### Instructions to follow:
Report only how many lines of the records contain the word "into".

*** Data records

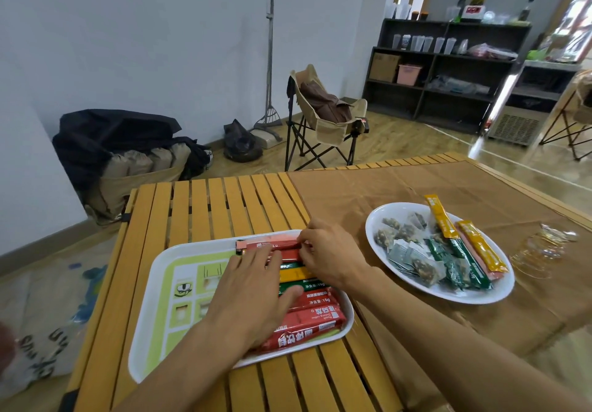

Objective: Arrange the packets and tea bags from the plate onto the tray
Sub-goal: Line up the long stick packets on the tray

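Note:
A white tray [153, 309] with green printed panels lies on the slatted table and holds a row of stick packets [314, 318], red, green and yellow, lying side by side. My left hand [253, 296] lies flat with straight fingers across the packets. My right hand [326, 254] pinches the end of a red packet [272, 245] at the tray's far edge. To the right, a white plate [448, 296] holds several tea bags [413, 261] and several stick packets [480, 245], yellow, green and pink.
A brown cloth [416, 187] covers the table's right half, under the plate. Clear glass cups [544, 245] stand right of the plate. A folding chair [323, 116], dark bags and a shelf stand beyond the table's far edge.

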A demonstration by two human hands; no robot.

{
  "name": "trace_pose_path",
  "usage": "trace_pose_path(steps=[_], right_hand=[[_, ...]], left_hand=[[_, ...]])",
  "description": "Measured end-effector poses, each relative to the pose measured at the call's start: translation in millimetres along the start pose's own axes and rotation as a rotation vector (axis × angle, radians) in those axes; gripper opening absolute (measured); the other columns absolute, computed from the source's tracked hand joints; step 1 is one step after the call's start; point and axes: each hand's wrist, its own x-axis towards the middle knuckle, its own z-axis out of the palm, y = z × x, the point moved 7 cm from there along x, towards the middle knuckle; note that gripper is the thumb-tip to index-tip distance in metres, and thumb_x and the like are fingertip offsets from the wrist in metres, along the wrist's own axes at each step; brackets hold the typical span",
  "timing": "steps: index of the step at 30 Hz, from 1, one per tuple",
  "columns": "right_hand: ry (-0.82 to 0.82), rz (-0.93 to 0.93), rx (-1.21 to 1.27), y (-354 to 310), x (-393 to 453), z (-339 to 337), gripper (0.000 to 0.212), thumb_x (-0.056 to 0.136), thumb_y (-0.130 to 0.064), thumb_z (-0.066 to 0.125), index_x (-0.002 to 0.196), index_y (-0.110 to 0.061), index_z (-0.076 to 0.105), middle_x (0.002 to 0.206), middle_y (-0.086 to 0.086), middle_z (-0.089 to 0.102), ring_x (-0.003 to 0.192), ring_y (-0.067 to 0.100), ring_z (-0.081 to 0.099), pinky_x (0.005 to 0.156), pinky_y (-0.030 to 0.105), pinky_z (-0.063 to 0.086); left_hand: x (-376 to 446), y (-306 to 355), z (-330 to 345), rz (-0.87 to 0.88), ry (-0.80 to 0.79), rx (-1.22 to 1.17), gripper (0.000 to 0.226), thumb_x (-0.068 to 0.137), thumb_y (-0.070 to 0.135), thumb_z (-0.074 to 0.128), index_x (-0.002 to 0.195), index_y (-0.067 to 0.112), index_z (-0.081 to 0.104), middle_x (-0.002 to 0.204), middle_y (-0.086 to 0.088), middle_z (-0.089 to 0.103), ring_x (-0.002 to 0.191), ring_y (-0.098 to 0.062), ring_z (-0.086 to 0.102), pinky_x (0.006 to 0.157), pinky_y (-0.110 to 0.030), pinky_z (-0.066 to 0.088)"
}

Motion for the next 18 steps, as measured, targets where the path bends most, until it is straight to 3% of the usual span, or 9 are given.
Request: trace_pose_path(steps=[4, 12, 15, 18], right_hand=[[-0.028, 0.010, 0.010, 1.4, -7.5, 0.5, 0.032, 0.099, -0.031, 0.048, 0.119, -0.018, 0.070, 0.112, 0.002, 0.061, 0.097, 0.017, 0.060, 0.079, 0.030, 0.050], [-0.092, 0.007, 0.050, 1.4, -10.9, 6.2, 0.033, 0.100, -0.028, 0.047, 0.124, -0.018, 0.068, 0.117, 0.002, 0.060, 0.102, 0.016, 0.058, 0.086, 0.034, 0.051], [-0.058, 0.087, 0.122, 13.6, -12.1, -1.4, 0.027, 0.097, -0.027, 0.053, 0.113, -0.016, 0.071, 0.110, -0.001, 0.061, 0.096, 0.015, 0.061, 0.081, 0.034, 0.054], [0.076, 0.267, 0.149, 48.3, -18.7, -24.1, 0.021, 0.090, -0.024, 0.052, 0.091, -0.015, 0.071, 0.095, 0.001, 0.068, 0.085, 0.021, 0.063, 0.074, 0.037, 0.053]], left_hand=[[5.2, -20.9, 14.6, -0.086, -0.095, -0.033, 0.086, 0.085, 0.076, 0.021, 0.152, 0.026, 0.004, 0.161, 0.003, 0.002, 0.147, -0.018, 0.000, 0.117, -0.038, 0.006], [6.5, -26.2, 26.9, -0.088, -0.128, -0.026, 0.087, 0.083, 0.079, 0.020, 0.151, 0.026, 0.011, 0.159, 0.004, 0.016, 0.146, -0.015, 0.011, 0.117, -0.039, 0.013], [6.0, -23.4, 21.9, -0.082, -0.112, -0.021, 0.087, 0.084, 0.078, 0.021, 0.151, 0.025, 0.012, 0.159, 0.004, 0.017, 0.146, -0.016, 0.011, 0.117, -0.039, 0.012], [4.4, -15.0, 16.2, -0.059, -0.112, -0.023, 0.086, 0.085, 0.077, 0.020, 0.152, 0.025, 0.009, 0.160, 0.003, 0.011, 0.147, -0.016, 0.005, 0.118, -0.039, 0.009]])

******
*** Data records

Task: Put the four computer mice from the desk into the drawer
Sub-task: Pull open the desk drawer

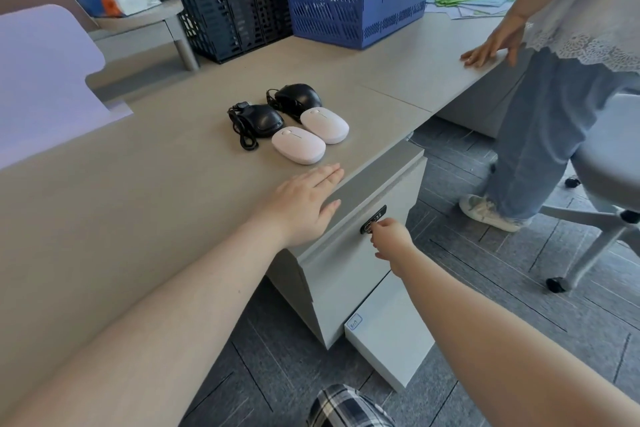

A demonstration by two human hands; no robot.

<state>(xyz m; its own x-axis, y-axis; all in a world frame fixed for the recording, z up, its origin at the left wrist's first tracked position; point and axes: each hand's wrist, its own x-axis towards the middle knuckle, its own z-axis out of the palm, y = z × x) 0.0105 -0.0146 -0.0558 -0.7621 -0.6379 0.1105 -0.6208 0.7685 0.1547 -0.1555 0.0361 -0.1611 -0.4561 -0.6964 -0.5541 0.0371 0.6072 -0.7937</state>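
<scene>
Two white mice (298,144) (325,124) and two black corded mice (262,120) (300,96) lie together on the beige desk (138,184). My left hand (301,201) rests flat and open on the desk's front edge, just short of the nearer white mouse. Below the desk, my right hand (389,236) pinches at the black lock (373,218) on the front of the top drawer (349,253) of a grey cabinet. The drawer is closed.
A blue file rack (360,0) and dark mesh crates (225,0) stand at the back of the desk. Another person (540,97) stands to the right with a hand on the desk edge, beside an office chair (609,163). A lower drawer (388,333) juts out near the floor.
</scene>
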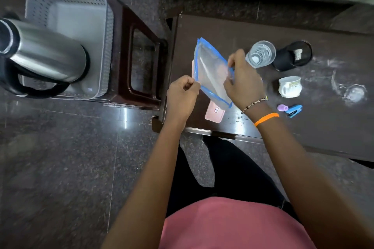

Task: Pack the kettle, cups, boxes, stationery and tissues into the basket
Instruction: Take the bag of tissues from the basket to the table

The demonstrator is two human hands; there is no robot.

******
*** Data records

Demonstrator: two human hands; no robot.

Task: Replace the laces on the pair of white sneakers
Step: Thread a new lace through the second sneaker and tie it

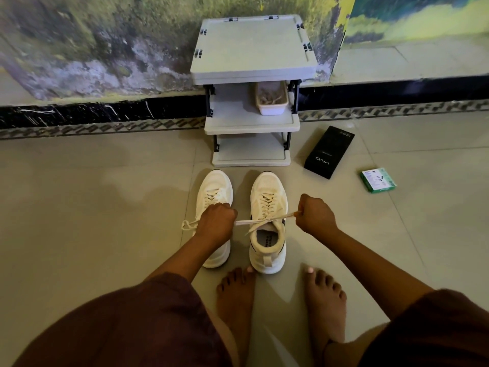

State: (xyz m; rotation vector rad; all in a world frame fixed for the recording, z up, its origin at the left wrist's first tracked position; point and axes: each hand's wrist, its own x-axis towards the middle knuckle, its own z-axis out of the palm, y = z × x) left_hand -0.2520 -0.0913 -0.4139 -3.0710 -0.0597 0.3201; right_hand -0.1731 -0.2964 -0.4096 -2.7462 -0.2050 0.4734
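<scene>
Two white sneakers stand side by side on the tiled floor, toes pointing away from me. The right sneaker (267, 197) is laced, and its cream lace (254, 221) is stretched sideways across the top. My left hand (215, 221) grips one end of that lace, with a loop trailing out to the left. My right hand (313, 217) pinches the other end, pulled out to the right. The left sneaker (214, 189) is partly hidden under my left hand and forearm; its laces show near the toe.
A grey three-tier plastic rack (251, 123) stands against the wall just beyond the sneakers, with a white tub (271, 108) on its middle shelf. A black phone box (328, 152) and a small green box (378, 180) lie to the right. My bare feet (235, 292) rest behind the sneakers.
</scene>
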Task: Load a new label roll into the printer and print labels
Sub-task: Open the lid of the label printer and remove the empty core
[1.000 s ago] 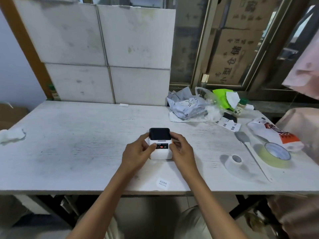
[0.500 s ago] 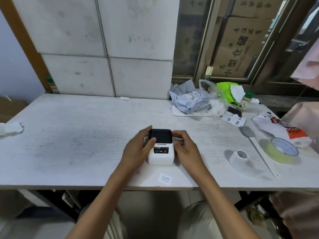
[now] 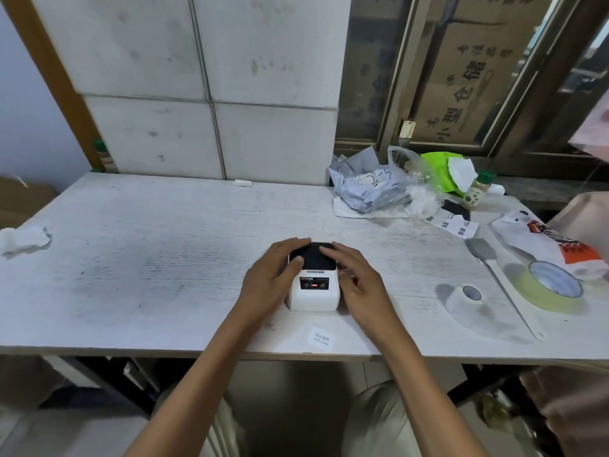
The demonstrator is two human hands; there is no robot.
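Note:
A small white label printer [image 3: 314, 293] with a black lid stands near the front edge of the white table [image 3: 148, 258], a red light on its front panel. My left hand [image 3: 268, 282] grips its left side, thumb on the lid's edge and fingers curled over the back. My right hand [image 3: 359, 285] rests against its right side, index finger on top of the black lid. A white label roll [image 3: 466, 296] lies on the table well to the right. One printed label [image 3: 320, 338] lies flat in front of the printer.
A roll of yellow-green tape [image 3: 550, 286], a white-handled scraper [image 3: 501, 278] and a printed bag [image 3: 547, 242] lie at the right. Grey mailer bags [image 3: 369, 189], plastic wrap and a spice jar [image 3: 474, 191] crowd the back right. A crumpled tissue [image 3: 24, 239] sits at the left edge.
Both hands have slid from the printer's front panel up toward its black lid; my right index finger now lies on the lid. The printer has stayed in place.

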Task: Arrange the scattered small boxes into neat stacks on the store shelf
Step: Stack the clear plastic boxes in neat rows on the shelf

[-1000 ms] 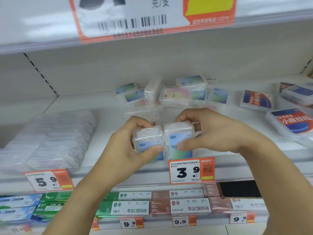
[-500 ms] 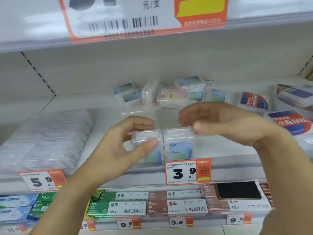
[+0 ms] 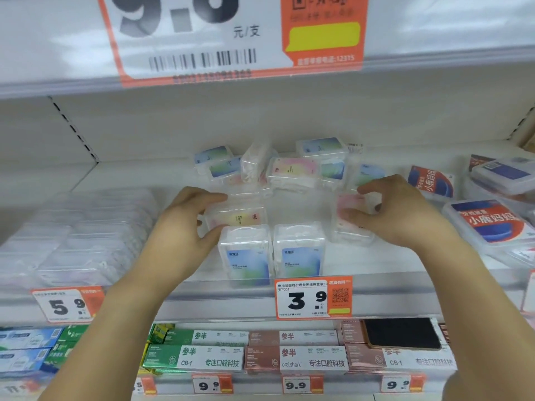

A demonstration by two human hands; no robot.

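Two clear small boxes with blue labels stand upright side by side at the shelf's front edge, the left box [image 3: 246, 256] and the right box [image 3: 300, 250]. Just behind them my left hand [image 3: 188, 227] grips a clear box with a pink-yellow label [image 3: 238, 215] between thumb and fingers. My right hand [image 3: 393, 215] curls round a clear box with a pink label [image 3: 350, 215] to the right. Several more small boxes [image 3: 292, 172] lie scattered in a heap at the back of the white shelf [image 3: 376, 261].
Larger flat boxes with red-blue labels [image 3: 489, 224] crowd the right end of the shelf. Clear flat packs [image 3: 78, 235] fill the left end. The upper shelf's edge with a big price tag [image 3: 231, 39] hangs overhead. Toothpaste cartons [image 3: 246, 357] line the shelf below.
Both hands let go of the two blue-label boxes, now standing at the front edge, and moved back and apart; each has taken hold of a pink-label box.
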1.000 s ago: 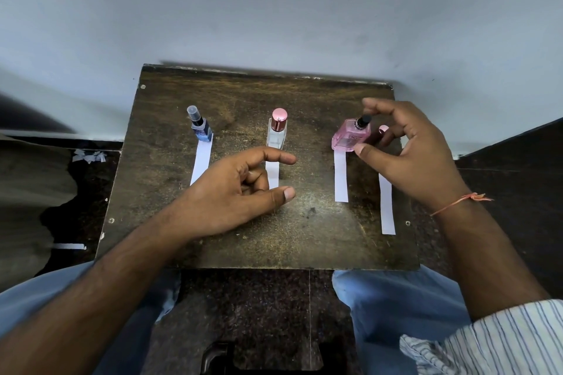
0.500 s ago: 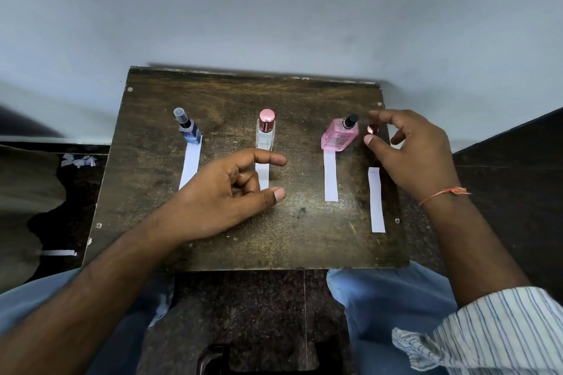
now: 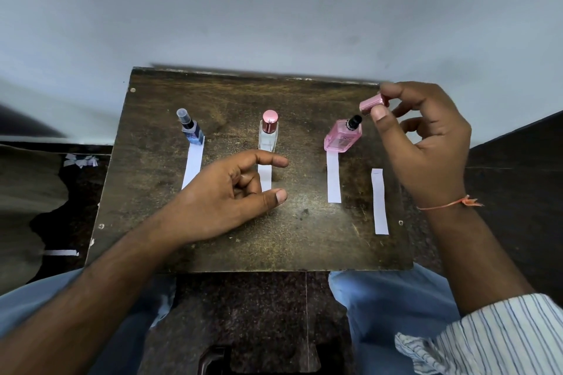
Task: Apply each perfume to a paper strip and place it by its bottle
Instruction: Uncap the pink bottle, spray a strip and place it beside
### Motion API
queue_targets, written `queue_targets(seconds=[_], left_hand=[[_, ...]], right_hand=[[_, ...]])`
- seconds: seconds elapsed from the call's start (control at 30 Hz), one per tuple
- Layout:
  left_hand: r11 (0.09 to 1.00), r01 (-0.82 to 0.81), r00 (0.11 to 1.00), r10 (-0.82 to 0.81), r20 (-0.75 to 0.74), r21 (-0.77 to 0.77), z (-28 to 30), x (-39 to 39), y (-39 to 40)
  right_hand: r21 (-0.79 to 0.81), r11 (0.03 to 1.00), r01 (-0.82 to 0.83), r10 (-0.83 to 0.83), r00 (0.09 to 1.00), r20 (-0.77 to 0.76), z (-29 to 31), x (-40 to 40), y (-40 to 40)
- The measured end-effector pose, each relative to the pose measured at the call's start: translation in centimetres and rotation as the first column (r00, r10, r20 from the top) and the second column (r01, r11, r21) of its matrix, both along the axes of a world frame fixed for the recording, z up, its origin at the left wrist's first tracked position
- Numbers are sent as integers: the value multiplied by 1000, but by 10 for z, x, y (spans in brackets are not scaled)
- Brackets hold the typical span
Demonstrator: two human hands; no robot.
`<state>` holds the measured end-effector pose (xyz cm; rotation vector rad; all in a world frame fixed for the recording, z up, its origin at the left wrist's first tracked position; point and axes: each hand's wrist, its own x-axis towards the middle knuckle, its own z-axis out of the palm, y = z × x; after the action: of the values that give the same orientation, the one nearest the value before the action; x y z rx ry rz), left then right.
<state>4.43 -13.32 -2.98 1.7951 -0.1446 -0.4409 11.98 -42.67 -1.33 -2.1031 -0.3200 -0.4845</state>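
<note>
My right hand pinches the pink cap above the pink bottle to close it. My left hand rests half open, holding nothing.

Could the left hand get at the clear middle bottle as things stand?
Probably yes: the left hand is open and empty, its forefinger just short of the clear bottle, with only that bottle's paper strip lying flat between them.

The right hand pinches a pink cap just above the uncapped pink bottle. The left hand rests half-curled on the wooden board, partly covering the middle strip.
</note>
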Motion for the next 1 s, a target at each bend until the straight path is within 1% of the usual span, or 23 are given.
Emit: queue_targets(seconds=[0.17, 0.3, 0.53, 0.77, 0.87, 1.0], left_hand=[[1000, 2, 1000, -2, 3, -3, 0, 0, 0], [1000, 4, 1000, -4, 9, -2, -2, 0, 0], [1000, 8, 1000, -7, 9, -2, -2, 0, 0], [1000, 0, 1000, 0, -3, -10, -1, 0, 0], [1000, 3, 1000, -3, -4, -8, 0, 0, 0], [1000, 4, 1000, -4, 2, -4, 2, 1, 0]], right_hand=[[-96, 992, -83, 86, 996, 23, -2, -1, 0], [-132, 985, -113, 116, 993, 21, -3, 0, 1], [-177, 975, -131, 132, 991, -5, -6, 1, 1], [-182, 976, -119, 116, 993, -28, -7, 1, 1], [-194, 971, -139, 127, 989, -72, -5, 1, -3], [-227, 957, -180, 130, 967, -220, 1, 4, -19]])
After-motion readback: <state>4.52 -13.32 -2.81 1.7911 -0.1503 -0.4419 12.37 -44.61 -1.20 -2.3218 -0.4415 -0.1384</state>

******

### Worked solution:
4